§ Goal of the exercise:
Check every line in the listing below for "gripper". Copy the ones where it occurs.

§ Information provided:
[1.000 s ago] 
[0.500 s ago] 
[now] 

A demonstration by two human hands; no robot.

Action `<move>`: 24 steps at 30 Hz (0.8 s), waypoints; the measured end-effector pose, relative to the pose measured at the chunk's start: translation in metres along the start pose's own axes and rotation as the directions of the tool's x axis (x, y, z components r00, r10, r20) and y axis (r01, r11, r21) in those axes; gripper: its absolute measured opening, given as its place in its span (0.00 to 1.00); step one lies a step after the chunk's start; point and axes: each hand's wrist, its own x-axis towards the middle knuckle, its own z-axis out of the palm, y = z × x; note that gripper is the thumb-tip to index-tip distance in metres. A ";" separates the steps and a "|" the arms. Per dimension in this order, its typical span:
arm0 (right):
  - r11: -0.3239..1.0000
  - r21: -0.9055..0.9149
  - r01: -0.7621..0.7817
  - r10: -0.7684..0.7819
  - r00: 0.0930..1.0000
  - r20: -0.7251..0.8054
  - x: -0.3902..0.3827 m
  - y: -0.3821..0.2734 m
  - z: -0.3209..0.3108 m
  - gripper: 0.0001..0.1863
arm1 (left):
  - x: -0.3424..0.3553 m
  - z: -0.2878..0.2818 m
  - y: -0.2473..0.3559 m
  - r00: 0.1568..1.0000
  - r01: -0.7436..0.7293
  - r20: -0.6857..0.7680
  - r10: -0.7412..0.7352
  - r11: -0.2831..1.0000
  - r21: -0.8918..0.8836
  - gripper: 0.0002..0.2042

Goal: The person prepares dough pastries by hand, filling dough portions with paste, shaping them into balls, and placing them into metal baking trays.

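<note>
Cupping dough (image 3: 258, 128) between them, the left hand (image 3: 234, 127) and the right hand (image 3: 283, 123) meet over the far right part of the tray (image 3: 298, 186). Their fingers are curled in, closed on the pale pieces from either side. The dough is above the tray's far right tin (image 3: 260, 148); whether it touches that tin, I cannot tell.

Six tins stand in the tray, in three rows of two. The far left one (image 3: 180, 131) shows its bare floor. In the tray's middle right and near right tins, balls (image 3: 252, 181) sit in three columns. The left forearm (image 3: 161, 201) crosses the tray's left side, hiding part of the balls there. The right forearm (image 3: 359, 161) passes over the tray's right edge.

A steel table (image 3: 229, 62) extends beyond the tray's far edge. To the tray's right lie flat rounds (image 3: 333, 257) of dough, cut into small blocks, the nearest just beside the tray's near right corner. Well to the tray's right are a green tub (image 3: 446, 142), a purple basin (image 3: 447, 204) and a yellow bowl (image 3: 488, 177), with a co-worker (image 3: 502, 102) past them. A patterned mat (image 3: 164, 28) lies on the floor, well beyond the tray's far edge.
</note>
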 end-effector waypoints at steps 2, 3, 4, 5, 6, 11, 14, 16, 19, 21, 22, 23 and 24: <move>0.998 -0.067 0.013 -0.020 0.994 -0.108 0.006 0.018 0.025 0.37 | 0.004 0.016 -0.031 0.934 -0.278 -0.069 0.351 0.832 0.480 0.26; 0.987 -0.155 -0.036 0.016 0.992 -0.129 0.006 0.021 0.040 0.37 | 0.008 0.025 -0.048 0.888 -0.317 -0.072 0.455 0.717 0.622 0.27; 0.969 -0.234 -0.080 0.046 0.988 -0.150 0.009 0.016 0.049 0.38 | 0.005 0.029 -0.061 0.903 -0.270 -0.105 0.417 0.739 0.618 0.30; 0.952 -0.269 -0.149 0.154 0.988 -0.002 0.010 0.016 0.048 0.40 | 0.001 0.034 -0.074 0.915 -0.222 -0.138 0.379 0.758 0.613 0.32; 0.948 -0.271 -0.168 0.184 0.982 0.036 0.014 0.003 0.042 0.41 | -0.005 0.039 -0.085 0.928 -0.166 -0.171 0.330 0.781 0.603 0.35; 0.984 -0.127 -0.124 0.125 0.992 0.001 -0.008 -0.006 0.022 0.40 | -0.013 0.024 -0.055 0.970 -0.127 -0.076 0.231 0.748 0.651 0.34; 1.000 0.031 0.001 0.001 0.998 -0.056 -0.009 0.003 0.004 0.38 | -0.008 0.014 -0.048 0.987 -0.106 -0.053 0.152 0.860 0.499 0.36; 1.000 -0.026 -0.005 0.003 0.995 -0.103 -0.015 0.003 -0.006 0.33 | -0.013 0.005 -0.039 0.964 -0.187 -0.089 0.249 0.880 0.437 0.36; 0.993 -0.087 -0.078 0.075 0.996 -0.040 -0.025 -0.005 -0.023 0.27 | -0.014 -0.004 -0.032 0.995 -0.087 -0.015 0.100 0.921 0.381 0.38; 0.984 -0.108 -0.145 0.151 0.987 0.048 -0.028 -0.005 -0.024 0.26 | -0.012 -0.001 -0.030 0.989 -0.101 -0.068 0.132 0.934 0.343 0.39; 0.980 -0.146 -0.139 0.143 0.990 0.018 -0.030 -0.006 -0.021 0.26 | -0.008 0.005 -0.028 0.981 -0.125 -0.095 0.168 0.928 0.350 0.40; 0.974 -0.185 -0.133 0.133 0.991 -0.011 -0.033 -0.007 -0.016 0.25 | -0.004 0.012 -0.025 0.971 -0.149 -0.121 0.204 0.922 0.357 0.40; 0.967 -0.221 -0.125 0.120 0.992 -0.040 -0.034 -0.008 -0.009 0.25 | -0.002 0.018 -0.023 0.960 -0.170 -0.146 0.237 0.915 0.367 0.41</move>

§ Completed task:
Action `<move>`: 24 steps at 30 Hz (0.8 s), waypoints; the measured end-effector pose, relative to the pose measured at the chunk's start: translation in metres along the start pose's own axes and rotation as the directions of the tool's x axis (x, y, z components r00, r10, r20) and y axis (r01, r11, r21) in those axes; gripper: its absolute measured opening, given as its place in its span (0.00 to 1.00); step one lies a step after the chunk's start; point and axes: each hand's wrist, its own x-axis towards the middle knuckle, its own z-axis out of the palm, y = z × x; note that gripper is the thumb-tip to index-tip distance in metres. A ";" separates the steps and a "|" the arms. Per dimension in this order, its typical span:
  - gripper: 0.0001..0.1863
  - gripper: 0.0002..0.2042

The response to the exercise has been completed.